Das beste Gift gegen die Moderne: Isa Genzkens Kölner Installationen

Die Retrospektive, die nach London jetzt in erweiterter Form im Museum Ludwig angekommen ist, gibt es genau genommen zweimal. Zum einen als von der Künstlerin selbst in den Räumen arrangierte, verwegene Hyperskulptur: Arbeiten aus drei Jahrzehnten treten miteinander in ein kakofonisches Konzert und verschmelzen im Überblick zu neuen Installationszusammenhängen. Zum anderen in Form eines Katalogs, der – im Kontrast – in der stilistischen Vielfalt nach einer geradezu anrührenden Ordnung sucht. Gestaltet von der begabten Kölner Buchdesignerin Carmen Strzelecki im Stil einer „Vogue“-Ausgabe von 1960, weckt das Coffeetable-Book ein tiefes Bedauern darüber, dass es die Kunst der Isa Genzken nicht schon zu jener Zeit gegeben hat.

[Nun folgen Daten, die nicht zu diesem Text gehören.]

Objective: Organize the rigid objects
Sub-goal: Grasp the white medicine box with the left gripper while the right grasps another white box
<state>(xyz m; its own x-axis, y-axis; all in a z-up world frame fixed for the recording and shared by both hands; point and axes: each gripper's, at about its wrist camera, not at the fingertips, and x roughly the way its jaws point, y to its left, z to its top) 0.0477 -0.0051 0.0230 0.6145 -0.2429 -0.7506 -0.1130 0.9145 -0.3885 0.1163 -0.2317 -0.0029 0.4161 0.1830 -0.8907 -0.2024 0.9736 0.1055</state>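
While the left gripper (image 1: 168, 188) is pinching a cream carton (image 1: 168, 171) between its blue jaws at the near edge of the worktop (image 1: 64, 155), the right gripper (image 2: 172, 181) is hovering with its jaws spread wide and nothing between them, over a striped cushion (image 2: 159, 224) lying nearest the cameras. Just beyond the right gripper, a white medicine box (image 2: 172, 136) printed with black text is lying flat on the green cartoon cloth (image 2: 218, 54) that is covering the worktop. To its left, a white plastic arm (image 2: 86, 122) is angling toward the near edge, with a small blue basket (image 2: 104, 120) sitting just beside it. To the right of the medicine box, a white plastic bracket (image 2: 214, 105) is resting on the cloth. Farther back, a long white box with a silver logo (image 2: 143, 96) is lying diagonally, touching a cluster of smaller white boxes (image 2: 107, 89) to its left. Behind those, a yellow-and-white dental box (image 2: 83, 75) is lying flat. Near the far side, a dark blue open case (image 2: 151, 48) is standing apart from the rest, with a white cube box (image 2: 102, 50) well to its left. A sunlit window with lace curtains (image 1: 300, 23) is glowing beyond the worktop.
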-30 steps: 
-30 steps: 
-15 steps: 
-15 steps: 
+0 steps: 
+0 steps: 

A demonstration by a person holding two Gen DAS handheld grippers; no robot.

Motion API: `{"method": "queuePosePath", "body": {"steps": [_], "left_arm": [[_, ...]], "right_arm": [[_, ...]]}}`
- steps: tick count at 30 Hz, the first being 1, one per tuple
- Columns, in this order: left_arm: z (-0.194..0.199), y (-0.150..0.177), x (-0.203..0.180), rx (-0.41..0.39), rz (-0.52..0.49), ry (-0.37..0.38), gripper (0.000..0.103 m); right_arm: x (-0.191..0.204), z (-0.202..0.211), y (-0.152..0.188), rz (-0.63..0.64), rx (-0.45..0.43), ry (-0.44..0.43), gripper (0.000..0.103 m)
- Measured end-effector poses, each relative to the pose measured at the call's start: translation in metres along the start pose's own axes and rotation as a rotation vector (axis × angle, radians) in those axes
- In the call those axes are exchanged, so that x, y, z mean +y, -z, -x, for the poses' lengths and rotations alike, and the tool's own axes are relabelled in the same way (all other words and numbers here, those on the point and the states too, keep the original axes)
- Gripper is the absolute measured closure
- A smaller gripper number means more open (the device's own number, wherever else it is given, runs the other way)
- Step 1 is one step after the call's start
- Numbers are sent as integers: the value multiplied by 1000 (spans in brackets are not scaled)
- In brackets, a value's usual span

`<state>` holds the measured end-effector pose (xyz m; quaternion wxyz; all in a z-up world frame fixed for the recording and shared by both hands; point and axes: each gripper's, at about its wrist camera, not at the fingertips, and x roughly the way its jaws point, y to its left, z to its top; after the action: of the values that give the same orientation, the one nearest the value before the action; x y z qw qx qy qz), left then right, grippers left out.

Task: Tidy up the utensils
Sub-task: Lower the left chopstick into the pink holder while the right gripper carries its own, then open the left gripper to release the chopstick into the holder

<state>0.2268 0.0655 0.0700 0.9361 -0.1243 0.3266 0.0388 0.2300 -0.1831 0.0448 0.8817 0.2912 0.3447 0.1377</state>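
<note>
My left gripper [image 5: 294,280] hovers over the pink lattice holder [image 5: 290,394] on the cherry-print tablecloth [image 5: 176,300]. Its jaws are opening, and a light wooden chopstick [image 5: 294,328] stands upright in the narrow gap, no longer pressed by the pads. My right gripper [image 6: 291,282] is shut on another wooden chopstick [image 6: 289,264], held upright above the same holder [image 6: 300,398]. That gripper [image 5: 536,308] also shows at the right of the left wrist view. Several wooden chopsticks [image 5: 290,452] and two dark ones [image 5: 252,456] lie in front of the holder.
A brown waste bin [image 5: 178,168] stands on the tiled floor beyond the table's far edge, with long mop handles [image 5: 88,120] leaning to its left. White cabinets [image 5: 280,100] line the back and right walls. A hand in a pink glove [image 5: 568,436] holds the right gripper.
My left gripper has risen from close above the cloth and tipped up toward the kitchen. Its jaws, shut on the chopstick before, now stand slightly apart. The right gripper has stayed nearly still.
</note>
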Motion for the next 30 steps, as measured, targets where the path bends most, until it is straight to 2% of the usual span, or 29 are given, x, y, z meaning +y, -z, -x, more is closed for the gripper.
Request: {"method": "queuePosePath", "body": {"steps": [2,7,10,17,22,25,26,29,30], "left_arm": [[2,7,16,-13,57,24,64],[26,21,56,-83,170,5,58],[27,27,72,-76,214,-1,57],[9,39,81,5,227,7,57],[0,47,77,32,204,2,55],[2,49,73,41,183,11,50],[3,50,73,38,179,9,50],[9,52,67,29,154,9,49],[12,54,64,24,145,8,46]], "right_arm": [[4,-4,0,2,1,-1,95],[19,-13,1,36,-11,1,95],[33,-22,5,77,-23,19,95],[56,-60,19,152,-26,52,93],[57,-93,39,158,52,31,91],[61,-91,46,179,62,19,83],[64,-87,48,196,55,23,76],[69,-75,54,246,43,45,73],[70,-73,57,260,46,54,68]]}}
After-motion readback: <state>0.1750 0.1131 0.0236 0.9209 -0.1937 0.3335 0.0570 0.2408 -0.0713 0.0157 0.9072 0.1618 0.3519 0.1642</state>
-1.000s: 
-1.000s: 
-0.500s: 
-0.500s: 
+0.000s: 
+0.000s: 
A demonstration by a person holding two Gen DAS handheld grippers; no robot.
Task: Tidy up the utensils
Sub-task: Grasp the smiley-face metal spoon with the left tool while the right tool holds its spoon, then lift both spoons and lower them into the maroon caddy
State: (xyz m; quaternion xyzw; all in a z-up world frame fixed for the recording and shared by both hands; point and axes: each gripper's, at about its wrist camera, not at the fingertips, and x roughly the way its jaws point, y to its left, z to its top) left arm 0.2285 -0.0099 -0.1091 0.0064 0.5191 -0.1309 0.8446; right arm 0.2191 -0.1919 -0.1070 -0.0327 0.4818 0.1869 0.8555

Welches Gegengift wären ihre ruinösen Betonpavillons zum damaligen Siegeszug der Architektur des International Style gewesen? Welchen Spiegel hätten ihre reflektierenden „Sozialen Fassaden“ dem verordneten Wohnungsbau vorgehalten? „Fuck the Bauhaus“ heißt eine herrliche Serie aus dem Jahr 2000 mit Tesa-verklebten Modellhäusern auf billigen Holzsockeln.


Statt Bauhaus also eine Räuberhöhle, diese Assoziation legt der Titel der Schau „Sesam, öffne dich!“ nahe. Auch bei Plünderern liegt ja das eine auf dem anderen, doch jeder Nippes, der hervorgekramt wird, ist ein Schatz. Angefangen bei den ersten Ausbrüchen aus dem formalen Dogmatismus der Konzeptkunst, wie es das frühe Ready-made „Weltempfänger“ von 1982 ankündigt, erlebt man die Chronologie eines andauernden Befreiungsschlags.
Ironischerweise zeigt die Karriere dieser Antimodernistin eine Konsequenz in der Verfeinerung, wie sie eigentlich für Künstler der klassischen Moderne typisch ist: Je freier Isa Genzkens Umgang mit dem Material, desto offener tritt das bildhauerische Genie zutage. Welche Sorgfalt mag sie ihren Sammlern und Kuratoren abverlangen, die die schwebende Zerbrechlichkeit ihrer Werke in die Ewigkeit retten wollen? Vielleicht lässt sich die gleiche Freiheit in den Stahlplatten von Richard Serra finden. Aber eigentlich erst, wenn sie mal umfallen.